## Try it
Could you repeat every record below exactly as written?

## Data provided
━━━━━━━━━━━━━━━━
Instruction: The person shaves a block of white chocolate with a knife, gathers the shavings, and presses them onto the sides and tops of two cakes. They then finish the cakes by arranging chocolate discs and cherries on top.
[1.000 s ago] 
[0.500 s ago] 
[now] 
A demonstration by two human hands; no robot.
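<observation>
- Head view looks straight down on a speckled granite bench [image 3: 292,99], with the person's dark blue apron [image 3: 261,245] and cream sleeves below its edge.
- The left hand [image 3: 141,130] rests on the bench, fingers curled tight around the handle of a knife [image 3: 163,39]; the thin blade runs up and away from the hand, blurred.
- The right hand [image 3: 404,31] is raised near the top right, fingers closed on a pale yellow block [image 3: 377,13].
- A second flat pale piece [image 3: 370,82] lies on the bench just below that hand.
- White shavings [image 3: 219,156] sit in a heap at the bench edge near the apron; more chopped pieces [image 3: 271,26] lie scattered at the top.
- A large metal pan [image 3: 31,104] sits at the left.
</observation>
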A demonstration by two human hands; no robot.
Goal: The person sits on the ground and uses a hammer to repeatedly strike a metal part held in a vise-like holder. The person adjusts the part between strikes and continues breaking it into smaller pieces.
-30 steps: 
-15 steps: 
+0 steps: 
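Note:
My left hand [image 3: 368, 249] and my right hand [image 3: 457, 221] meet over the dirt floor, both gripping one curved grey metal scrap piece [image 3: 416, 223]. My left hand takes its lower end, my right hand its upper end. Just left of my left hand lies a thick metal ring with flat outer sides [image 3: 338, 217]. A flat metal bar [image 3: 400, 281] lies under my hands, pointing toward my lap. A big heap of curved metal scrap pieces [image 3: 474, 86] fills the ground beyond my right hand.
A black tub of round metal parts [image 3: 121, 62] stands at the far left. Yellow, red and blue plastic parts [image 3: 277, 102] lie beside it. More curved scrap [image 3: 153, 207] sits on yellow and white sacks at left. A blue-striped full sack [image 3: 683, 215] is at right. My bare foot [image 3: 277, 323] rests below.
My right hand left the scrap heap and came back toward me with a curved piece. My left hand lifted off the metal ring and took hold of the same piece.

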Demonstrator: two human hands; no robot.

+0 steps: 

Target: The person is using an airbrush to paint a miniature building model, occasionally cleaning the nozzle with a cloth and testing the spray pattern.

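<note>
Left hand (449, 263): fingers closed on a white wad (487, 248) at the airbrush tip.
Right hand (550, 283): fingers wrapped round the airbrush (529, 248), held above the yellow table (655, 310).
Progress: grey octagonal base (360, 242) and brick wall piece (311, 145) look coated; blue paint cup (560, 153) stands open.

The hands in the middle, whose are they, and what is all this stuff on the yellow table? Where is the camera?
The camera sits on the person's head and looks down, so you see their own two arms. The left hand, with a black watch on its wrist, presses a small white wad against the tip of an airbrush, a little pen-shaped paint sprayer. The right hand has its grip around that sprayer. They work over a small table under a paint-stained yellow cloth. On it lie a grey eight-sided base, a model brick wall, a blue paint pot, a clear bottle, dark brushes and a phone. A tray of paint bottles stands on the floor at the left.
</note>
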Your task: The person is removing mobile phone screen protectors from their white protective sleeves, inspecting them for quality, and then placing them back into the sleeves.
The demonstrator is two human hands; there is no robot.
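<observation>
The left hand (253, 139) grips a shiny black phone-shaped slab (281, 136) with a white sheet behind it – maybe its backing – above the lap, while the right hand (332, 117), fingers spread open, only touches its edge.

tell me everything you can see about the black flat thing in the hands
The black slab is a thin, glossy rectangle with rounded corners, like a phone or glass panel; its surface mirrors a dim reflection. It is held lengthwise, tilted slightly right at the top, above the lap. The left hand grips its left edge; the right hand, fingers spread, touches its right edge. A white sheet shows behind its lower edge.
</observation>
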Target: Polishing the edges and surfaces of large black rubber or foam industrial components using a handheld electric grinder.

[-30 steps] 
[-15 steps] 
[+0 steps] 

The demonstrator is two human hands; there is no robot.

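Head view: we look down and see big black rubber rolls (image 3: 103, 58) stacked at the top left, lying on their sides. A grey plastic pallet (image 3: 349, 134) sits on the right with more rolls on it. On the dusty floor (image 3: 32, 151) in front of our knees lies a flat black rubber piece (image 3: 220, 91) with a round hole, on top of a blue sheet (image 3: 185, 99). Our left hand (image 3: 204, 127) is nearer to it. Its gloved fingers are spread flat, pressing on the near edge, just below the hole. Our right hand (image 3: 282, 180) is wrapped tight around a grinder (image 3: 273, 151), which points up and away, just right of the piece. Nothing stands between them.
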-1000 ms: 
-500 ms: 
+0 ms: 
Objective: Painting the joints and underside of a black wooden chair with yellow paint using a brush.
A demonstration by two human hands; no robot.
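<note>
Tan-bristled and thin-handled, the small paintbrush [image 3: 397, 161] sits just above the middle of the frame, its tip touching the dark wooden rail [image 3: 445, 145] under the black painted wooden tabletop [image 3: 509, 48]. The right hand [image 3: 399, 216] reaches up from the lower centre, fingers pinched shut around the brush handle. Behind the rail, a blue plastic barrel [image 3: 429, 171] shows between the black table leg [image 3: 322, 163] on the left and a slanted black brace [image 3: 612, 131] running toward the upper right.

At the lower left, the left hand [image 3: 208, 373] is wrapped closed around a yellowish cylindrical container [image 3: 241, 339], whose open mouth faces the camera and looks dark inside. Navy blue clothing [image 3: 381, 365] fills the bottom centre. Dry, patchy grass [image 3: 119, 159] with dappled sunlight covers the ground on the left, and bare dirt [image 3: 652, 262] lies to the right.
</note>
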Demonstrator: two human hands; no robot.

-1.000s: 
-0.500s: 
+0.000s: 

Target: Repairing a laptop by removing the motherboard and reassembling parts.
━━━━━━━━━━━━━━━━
## Final answer
Instruction: The person shaves a block of white chocolate with a knife, gathers the shavings, and presses them onto the sides and tops of two cakes. They then finish the cakes by arranging chocolate discs and cherries on top.
[1.000 s ago] 
[0.500 s ago] 
[now] 
A demonstration by two human hands; no robot.
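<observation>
- Head view looks straight down on a speckled granite bench [image 3: 292,99], with the person's dark blue apron [image 3: 261,245] and cream sleeves below its edge.
- The left hand [image 3: 141,130] rests on the bench, fingers curled tight around the handle of a knife [image 3: 163,39]; the thin blade runs up and away from the hand, blurred.
- The right hand [image 3: 404,31] is raised near the top right, fingers closed on a pale yellow block [image 3: 377,13].
- A second flat pale piece [image 3: 370,82] lies on the bench just below that hand.
- White shavings [image 3: 219,156] sit in a heap at the bench edge near the apron; more chopped pieces [image 3: 271,26] lie scattered at the top.
- A large metal pan [image 3: 31,104] sits at the left.
</observation>
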A demonstration by two human hands; no robot.
Goal: The person sits on the ground and uses a hammer to repeatedly strike a metal part held in a vise-like holder. The person adjusts the part between strikes and continues breaking it into smaller pieces.
-30 steps: 
-15 steps: 
+0 steps: 
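Note:
My left hand [image 3: 368, 249] and my right hand [image 3: 457, 221] meet over the dirt floor, both gripping one curved grey metal scrap piece [image 3: 416, 223]. My left hand takes its lower end, my right hand its upper end. Just left of my left hand lies a thick metal ring with flat outer sides [image 3: 338, 217]. A flat metal bar [image 3: 400, 281] lies under my hands, pointing toward my lap. A big heap of curved metal scrap pieces [image 3: 474, 86] fills the ground beyond my right hand.
A black tub of round metal parts [image 3: 121, 62] stands at the far left. Yellow, red and blue plastic parts [image 3: 277, 102] lie beside it. More curved scrap [image 3: 153, 207] sits on yellow and white sacks at left. A blue-striped full sack [image 3: 683, 215] is at right. My bare foot [image 3: 277, 323] rests below.
My right hand left the scrap heap and came back toward me with a curved piece. My left hand lifted off the metal ring and took hold of the same piece.
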
Demonstrator: two human hands; no robot.

+0 steps: 

Target: The person is using an airbrush to paint a miniature building model, occasionally cleaning the nozzle with a cloth and testing the spray pattern.

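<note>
Left hand (449, 263): fingers closed on a white wad (487, 248) at the airbrush tip.
Right hand (550, 283): fingers wrapped round the airbrush (529, 248), held above the yellow table (655, 310).
Progress: grey octagonal base (360, 242) and brick wall piece (311, 145) look coated; blue paint cup (560, 153) stands open.

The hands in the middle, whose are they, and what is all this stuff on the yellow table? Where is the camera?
The camera sits on the person's head and looks down, so you see their own two arms. The left hand, with a black watch on its wrist, presses a small white wad against the tip of an airbrush, a little pen-shaped paint sprayer. The right hand has its grip around that sprayer. They work over a small table under a paint-stained yellow cloth. On it lie a grey eight-sided base, a model brick wall, a blue paint pot, a clear bottle, dark brushes and a phone. A tray of paint bottles stands on the floor at the left.
</note>
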Your task: The person is removing mobile phone screen protectors from their white protective sleeves, inspecting them for quality, and then placing them back into the sleeves.
The demonstrator is two human hands; there is no robot.
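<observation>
The left hand (253, 139) grips a shiny black phone-shaped slab (281, 136) with a white sheet behind it – maybe its backing – above the lap, while the right hand (332, 117), fingers spread open, only touches its edge.

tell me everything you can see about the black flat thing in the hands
The black slab is a thin, glossy rectangle with rounded corners, like a phone or glass panel; its surface mirrors a dim reflection. It is held lengthwise, tilted slightly right at the top, above the lap. The left hand grips its left edge; the right hand, fingers spread, touches its right edge. A white sheet shows behind its lower edge.
</observation>
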Target: Polishing the edges and surfaces of large black rubber or foam industrial components using a handheld electric grinder.

[-30 steps] 
[-15 steps] 
[+0 steps] 

The demonstrator is two human hands; there is no robot.

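Head view: we look down and see big black rubber rolls (image 3: 103, 58) stacked at the top left, lying on their sides. A grey plastic pallet (image 3: 349, 134) sits on the right with more rolls on it. On the dusty floor (image 3: 32, 151) in front of our knees lies a flat black rubber piece (image 3: 220, 91) with a round hole, on top of a blue sheet (image 3: 185, 99). Our left hand (image 3: 204, 127) is nearer to it. Its gloved fingers are spread flat, pressing on the near edge, just below the hole. Our right hand (image 3: 282, 180) is wrapped tight around a grinder (image 3: 273, 151), which points up and away, just right of the piece. Nothing stands between them.
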-1000 ms: 
-500 ms: 
+0 ms: 
Objective: Painting the joints and underside of a black wooden chair with yellow paint using a brush.
A demonstration by two human hands; no robot.
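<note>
Tan-bristled and thin-handled, the small paintbrush [image 3: 397, 161] sits just above the middle of the frame, its tip touching the dark wooden rail [image 3: 445, 145] under the black painted wooden tabletop [image 3: 509, 48]. The right hand [image 3: 399, 216] reaches up from the lower centre, fingers pinched shut around the brush handle. Behind the rail, a blue plastic barrel [image 3: 429, 171] shows between the black table leg [image 3: 322, 163] on the left and a slanted black brace [image 3: 612, 131] running toward the upper right.

At the lower left, the left hand [image 3: 208, 373] is wrapped closed around a yellowish cylindrical container [image 3: 241, 339], whose open mouth faces the camera and looks dark inside. Navy blue clothing [image 3: 381, 365] fills the bottom centre. Dry, patchy grass [image 3: 119, 159] with dappled sunlight covers the ground on the left, and bare dirt [image 3: 652, 262] lies to the right.
</note>
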Demonstrator: two human hands; no robot.

-1.000s: 
-0.500s: 
+0.000s: 

Target: Repairing a laptop by removing the motherboard and reassembling parts.

This answer is finished.